Фейковая eLibrary и вирус в архиве. Группа «Форумный тролль» начала охоту на российских политологов

ForumTroll Форумный тролль фишинг e-library[.]wiki Tuoni COM Hijacking Лаборатория Касперского
Фейковая eLibrary и вирус в архиве. Группа «Форумный тролль» начала охоту на российских политологов
ForumTroll Форумный тролль фишинг e-library[.]wiki Tuoni COM Hijacking Лаборатория Касперского

Тысячи экспертов получили зараженные письма.

image

В октябре 2025 года эксперты «Лаборатории Касперского» обнаружили новую волну целевых атак группы «Форумный тролль» (ForumTroll). Если весной злоумышленники в основном атаковали организации, то в этот раз мишенями стали конкретные люди: политологи, специалисты по международным отношениям и экономисты из ведущих российских вузов и научных учреждений. Приманкой служили письма с уведомлениями о якобы выявленном плагиате и предложением скачать «отчет проверки».

Рассылку вели с адреса support@e-library[.]wiki. Домен e-library[.]wiki использовался для сайта-двойника, который копировал оформление электронной библиотеки eLibrary (реальный сайт: elibrary.ru). В письме находилась персональная ссылка, по которой предлагалось получить отчет, а после перехода на устройство загружался ZIP-архив с названием, составленным из фамилии, имени и отчества получателя. Это усиливало ощущение, что обращение адресное и «официальное».
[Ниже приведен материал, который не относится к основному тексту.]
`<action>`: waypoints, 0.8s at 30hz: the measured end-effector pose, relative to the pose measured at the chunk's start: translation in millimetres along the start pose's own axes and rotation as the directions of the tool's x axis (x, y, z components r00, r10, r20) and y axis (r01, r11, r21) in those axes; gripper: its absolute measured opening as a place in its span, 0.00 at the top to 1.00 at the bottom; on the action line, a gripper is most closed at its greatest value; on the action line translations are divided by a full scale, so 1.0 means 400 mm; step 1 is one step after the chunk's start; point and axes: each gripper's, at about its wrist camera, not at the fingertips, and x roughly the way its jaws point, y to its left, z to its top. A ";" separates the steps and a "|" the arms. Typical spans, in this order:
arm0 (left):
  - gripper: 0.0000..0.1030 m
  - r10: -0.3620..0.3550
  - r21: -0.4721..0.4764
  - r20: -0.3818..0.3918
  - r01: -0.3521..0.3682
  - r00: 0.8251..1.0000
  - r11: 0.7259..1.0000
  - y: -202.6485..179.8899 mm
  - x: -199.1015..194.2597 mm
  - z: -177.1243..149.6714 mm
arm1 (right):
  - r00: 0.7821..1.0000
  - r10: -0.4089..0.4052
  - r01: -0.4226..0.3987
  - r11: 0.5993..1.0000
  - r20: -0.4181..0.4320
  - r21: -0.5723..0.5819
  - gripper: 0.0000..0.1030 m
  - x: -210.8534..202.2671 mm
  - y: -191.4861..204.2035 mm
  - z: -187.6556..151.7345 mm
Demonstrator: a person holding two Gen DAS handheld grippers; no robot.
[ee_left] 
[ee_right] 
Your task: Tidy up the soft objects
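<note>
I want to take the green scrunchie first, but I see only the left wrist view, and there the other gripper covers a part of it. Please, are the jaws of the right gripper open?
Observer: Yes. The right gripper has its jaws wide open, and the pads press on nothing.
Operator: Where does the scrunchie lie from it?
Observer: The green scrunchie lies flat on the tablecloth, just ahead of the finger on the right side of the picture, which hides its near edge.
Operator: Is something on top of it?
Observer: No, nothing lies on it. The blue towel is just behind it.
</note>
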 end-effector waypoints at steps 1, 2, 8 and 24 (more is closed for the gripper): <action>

Внутри архива находились папка .Thumbs с большим набором обычных изображений с русскоязычными названиями и файл-ярлык .lnk, также подписанный данными адресата. По оценке исследователей, изображения могли быть добавлены как отвлекающий элемент, чтобы архив выглядел менее подозрительно. При запуске ярлыка выполнялся PowerShell-скрипт, который скачивал и запускал вредоносную нагрузку. Одновременно открывался PDF-файл-приманка: размытый «отчет» из системы проверки на плагиат, практически не содержащий полезной информации и предназначенный лишь для маскировки заражения.

Для закрепления в системе атакующие применяли технику COM Hijacking. Скачанная DLL сохранялась в профиле пользователя и прописывалась в реестре так, чтобы запускаться повторно, в том числе после перезагрузки. Финальной полезной нагрузкой, говорится в отчете, оказался коммерческий фреймворк Tuoni: в легальных сценариях его используют для тестирования защищенности, но здесь он был задействован для получения удаленного доступа к устройствам жертв и последующих действий внутри сети.

В «Лаборатории Касперского» отдельно отмечают тщательную подготовку инфраструктуры. Домен зарегистрировали еще в марте 2025 года, а на поддельной странице исследователи нашли следы, указывающие на подготовительные работы как минимум с декабря 2024 года. Злоумышленники также ограничивали повторные загрузки, затрудняя анализ, и показывали разные сообщения в зависимости от операционной системы, предлагая повторить попытку с Windows. В качестве серверов управления использовалась инфраструктура в сети fastly.net. На момент публикации отчета поддельный сайт был заблокирован.

По оценкам экспертов, «Форумный тролль» проявляет интерес к целям в России и Беларуси как минимум с 2022 года. Эксперт компании Георгий Кучерин предупреждает, что ученые часто оказываются удобной мишенью из-за публично доступных контактов, а письма с обвинениями в плагиате могут вызвать тревогу и подтолкнуть к необдуманным действиям. Чтобы снизить риск, он рекомендует использовать защитное ПО на всех устройствах и тщательно проверять отправителей и ссылки перед тем, как открывать вложения и переходить по ним.